Зять — парняга, спрыснувший из горячего цеха алюминиевого завода и занявшийся коммерцией, сперва перекупал в издательствах книги, с добавкой развозил их в «Жигулях» по районам, к поездам и на разные сборища, ныне подсел: народ, какой побогаче, насытился книгой, народ, которому не до книг, сам торгует по улицам чем попадя и ворует, где чего возможно украсть. Зять, на лице которого сыпь от былых прыщей, словно от пороха, малосообразительный, туповатый, развернуться средь деляг не смог, опустился до жалкого челнока, занялся перепродажей разной мелочевки, но замашки менялы-толкача обрел. Охота ему сменить «Жигули» на хотя бы подержанный «мерседес» и на нем въехать в компанию крутых парней. Вот он через тещу и действует, напиток бодрящий шлет.
Николай Иванович к старости стал со всем согласный, потому как кругом и во всем виноватый. Но с участком уперся, намертво встал на этом рубеже старый солдат. «Если тебе, — говорил он Женяре, — с твоими дряхлыми легкими не терпится пожить на кухне у зятя с дочерью и поспать на драной раскладушке — действуй! Но только после того, как снесешь меня на кладбище и закопаешь так глубоко, что я не смогу вылезть — тебя пожалеть…»
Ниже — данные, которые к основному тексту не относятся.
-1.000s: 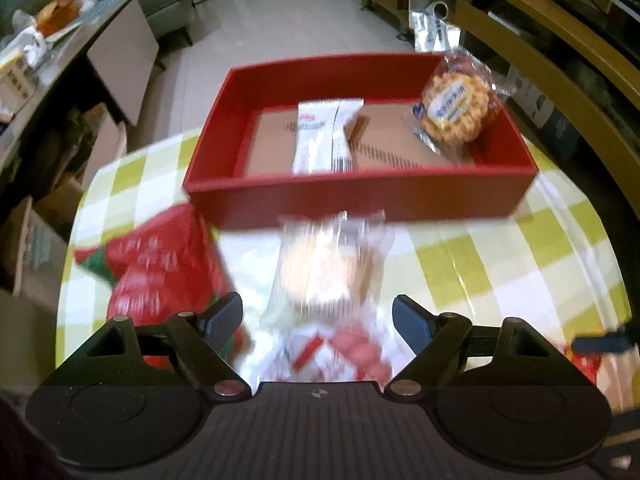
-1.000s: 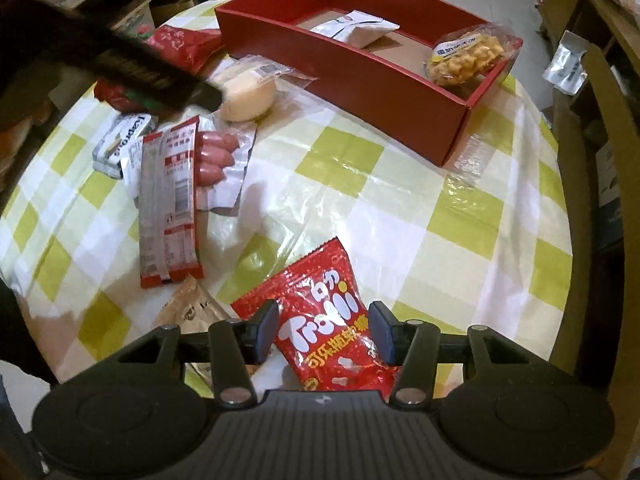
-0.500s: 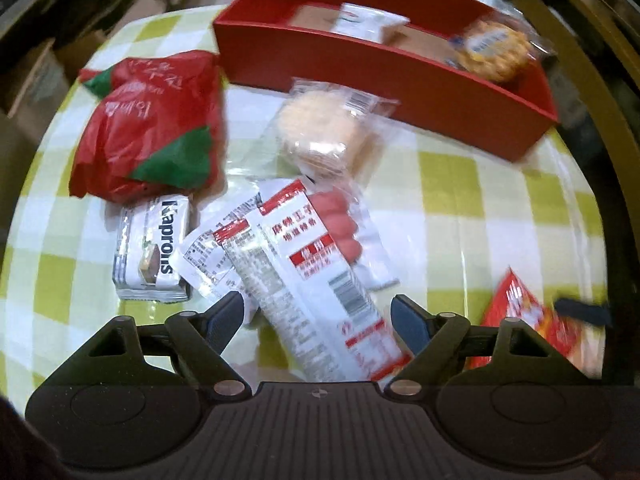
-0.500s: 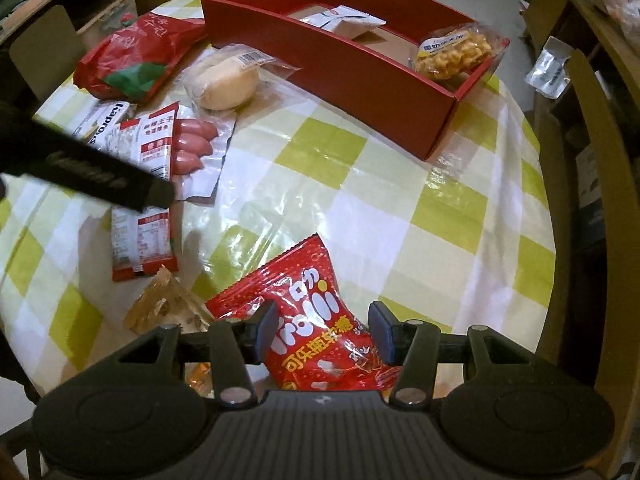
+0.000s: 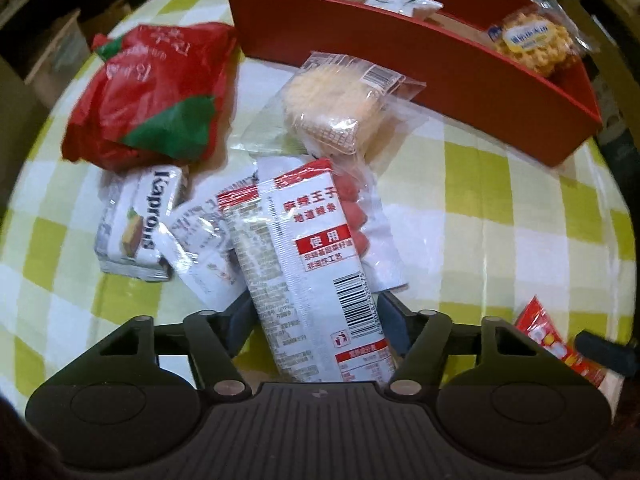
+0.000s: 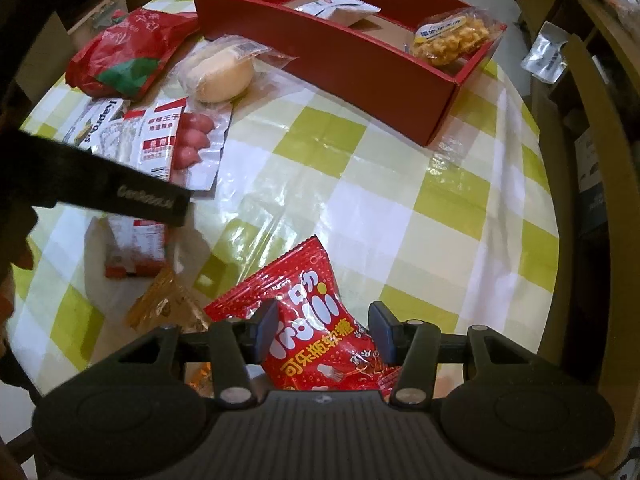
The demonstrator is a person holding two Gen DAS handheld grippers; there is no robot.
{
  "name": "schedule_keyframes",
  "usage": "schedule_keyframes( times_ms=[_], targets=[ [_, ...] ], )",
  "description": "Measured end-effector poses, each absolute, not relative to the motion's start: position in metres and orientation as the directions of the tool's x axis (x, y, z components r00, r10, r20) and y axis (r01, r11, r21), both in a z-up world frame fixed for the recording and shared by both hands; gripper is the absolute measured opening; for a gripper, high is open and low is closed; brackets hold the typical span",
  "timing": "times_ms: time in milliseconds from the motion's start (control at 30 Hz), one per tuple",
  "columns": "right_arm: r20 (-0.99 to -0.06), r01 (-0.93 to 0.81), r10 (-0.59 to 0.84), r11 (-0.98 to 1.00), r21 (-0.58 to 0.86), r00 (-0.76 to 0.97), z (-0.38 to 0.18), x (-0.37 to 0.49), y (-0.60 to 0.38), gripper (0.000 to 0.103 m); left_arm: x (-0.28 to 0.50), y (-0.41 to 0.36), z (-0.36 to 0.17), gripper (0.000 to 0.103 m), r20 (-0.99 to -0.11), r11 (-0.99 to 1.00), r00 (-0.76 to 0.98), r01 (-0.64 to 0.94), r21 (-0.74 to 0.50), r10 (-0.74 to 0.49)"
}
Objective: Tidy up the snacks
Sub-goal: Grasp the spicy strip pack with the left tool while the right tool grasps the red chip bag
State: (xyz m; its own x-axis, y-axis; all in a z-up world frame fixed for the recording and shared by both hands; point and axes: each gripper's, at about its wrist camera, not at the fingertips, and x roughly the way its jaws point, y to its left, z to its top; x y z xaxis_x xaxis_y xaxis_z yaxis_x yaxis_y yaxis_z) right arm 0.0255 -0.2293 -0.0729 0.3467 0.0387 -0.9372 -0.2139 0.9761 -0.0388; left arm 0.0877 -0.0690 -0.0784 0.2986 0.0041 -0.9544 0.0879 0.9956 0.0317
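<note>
A long white and red snack packet [image 5: 312,248] lies between the jaws of my left gripper [image 5: 316,316]. The jaws are closing, their pads at the packet's edges, and the packet still looks flat. My right gripper [image 6: 323,332] points down, shut on a red Trolli gummy bag [image 6: 304,304] near the table's front. Behind stands the red box [image 5: 440,60], which holds a waffle pack [image 5: 536,44] and a white sachet [image 5: 404,0]. The left gripper's black body [image 6: 120,192] crosses the right wrist view.
On the checked tablecloth [image 6: 360,184] lie a wrapped bun [image 5: 332,108], a pack of red sausages [image 5: 352,216], a red and green bag [image 5: 152,92], a Kaprons wafer pack [image 5: 136,220] and a brown packet [image 6: 168,308]. A wooden chair [image 6: 600,140] stands at the right.
My left gripper has dropped from in front of the box to the long packet, and its jaws have narrowed around it. The right gripper has stayed over the Trolli bag.
</note>
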Motion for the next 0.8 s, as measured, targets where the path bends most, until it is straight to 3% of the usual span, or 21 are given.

Николай Иванович решительно отставил дорогую бутылку, опустился на карачки и выкатил из-под своего топчана алюминиевую лагуху с настойкой, каковую местные дачники-инвалиды и просто зрелые умом люди навострились варить из ягод и дрожжей так, что итальянскому «Амаретто» иль молдавской «Фетяске» умолкнуть надобно и не вонять на русской земле. Женяра собирала на стол, искоса наблюдала за мужем и ни в чем ему пока не перечила. Молча стукнулись кружками, отхлебнули напитка, который шибал не только в нос, но и во все отверстия, какие имеются на теле человека, пронзал тело бодрящей свежестью, сминал организм, крадучись, подползая к голове, трогал и мутил разуменье человеческое, расшевеливал его на шалости.
Когда выпили по второй, по третьей и неторопливая, благостная трапеза подходила к концу, Женяра сказала, кивая на иностранную бутылку:
— Может, потом, ночесь захочется, так ты эту иностранную мочу и выпьешь.